*** Opening Extracted information ***

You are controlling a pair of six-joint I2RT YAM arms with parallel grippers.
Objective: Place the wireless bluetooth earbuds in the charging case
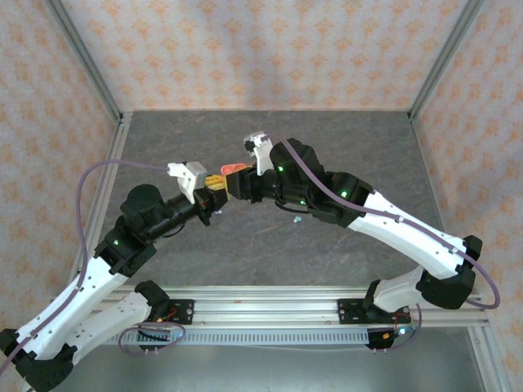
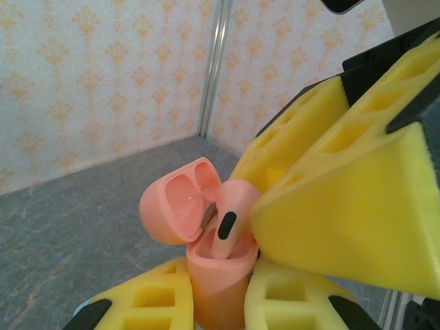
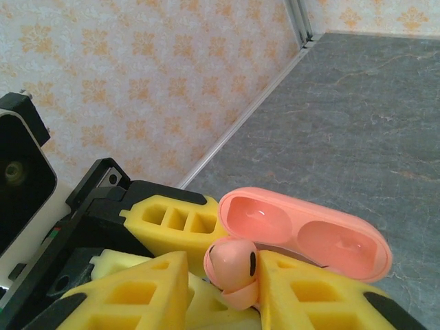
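No legible lettering, label, brand, number or sign — nothing readable on any surface

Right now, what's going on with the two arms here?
The left gripper is shut on a salmon-pink oval plastic charging case, held up with its lid open. The right gripper has a small salmon-pink plastic earbud between its jaws, stem down in one of the case's wells. Whether those jaws are clamping the earbud or loose around it can't be told.
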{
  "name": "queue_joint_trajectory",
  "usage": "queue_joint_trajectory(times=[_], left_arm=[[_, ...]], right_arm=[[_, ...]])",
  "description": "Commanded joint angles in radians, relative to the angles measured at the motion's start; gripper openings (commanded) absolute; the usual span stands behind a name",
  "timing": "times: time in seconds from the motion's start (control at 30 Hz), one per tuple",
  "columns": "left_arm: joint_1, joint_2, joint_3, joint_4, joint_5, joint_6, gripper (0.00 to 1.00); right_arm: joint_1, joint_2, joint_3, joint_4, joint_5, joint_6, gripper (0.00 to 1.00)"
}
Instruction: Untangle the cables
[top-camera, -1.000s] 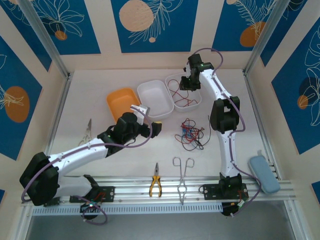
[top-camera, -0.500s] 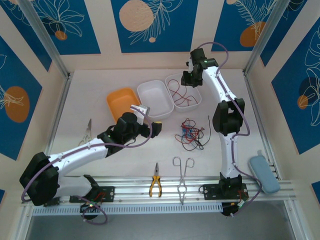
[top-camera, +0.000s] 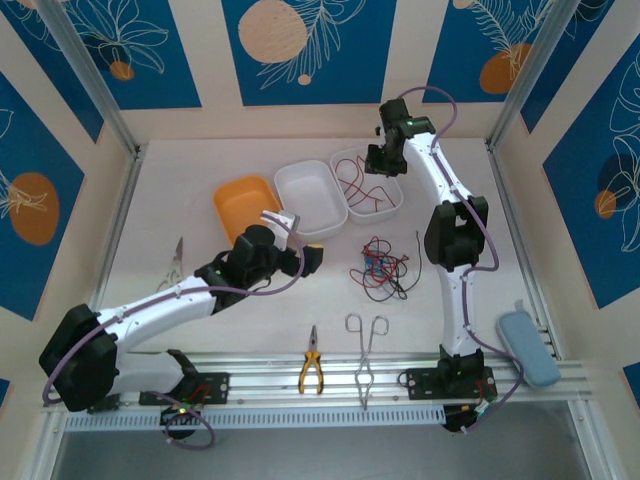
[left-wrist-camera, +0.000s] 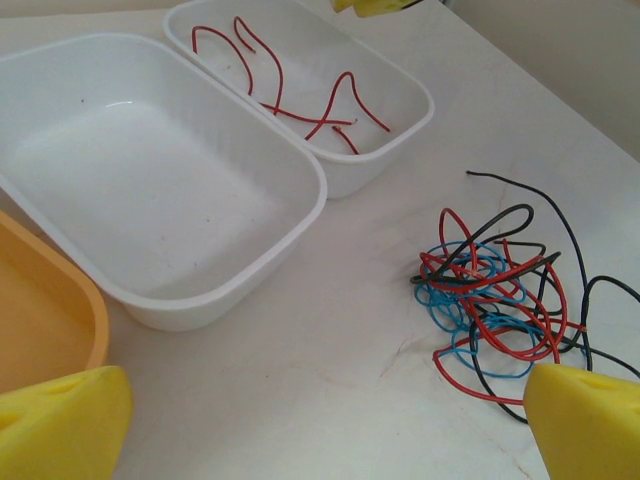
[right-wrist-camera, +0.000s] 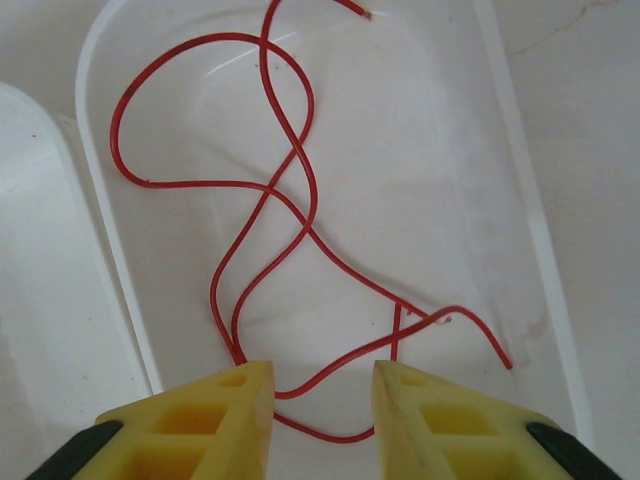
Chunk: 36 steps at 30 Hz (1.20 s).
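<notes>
Tangle of thin red, black and blue cables (top-camera: 381, 266) lying just right of the bench's middle.
Top view: right gripper (top-camera: 377, 164) hangs over a rounded white plastic tray (top-camera: 398, 207) toward the far edge; yellow-handled pliers (top-camera: 312, 372) lie at the near edge, clear of the work. Left wrist view: left gripper (left-wrist-camera: 320, 425), spread wide and empty, faces the tangle; strands look light, springy and prone to dragging neighbours, so a free end suits best. Right wrist view: jaws part-open, gripping nothing, above loose red wires (right-wrist-camera: 300, 215) in the tray.
</notes>
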Motion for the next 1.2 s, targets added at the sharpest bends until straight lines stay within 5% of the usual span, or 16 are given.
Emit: queue_joint_trajectory(times=[0.0, 0.33, 0.67, 0.7, 0.73, 0.77, 1.17], left_arm=[[0.008, 0.013, 0.044, -0.028, 0.023, 0.0, 1.0], [0.008, 0.147, 0.15, -0.015, 0.155, -0.017, 0.93], [-0.011, 0.435, 0.363, 0.018, 0.352, 0.002, 0.83], [-0.016, 0.468, 0.389, 0.011, 0.362, 0.014, 0.83], [-0.022, 0.497, 0.419, 0.004, 0.368, 0.025, 0.82], [-0.027, 0.519, 0.441, -0.002, 0.37, 0.036, 0.82], [-0.066, 0.755, 0.732, -0.178, 0.408, 0.198, 0.71]], right_arm=[[0.018, -0.121, -0.063, -0.011, 0.03, 0.055, 0.35], [0.02, -0.502, -0.537, 0.12, 0.014, 0.165, 0.37], [-0.025, -0.806, -0.905, 0.165, -0.012, 0.248, 0.49], [-0.029, -0.832, -0.933, 0.166, -0.009, 0.255, 0.51], [-0.033, -0.856, -0.962, 0.171, -0.002, 0.264, 0.66], [-0.037, -0.88, -0.984, 0.176, 0.005, 0.272, 0.99], [-0.114, -1.208, -1.207, 0.239, 0.092, 0.368, 0.99]])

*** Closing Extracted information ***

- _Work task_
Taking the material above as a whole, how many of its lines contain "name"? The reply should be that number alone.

- _Answer area_
2